Add script_assets_test.json #27

pull sipa wants to merge 1 commits into bitcoin-core:master from sipa:master changing 1 files +1813 −0
  1. sipa commented at 7:00 PM on September 23, 2020: contributor

    This adds a blob for a large script unit test to qa-assets, as discussed in the IRC meeting from last week.

    It's used by a test want to add in the Taproot PR (see https://github.com/bitcoin/bitcoin/pull/19997/commits/3ef08f40cee0a773bd72c5169329004c02ec37bf for details), but is too large to just be included in the repository.

    While the current test data is specific to testing Taproot, the test isn't, and could easily be extended to include tests for all kinds of script logic.

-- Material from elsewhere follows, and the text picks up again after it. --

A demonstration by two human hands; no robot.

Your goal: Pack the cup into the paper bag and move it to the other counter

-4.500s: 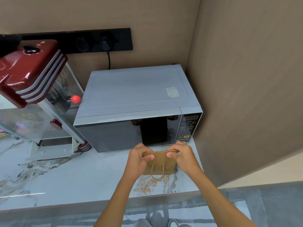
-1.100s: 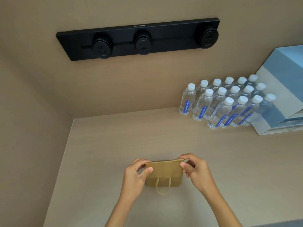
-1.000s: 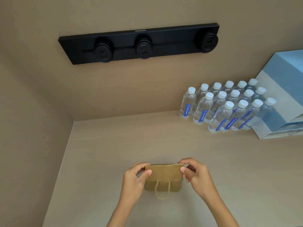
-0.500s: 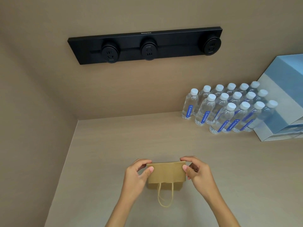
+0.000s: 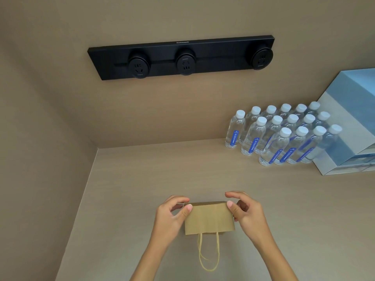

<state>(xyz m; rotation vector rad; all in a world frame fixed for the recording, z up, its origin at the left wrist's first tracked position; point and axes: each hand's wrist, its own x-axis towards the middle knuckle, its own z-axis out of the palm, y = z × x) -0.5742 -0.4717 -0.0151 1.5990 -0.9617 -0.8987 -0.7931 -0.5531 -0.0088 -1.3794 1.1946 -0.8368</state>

    It would simplify things if it were merged here early, but if we don't want to do that before it's clear the Taproot PR will be merged, I'm also happy to keep it in my repo for now.

  2. Add script_assets_test.json 72735239fd
  3. maflcko approved
  4. maflcko commented at 11:08 AM on September 28, 2020: contributor

    Concept ACK

    ACK, but some (unrelated) questions, as I can't seem to find the IRC backlog.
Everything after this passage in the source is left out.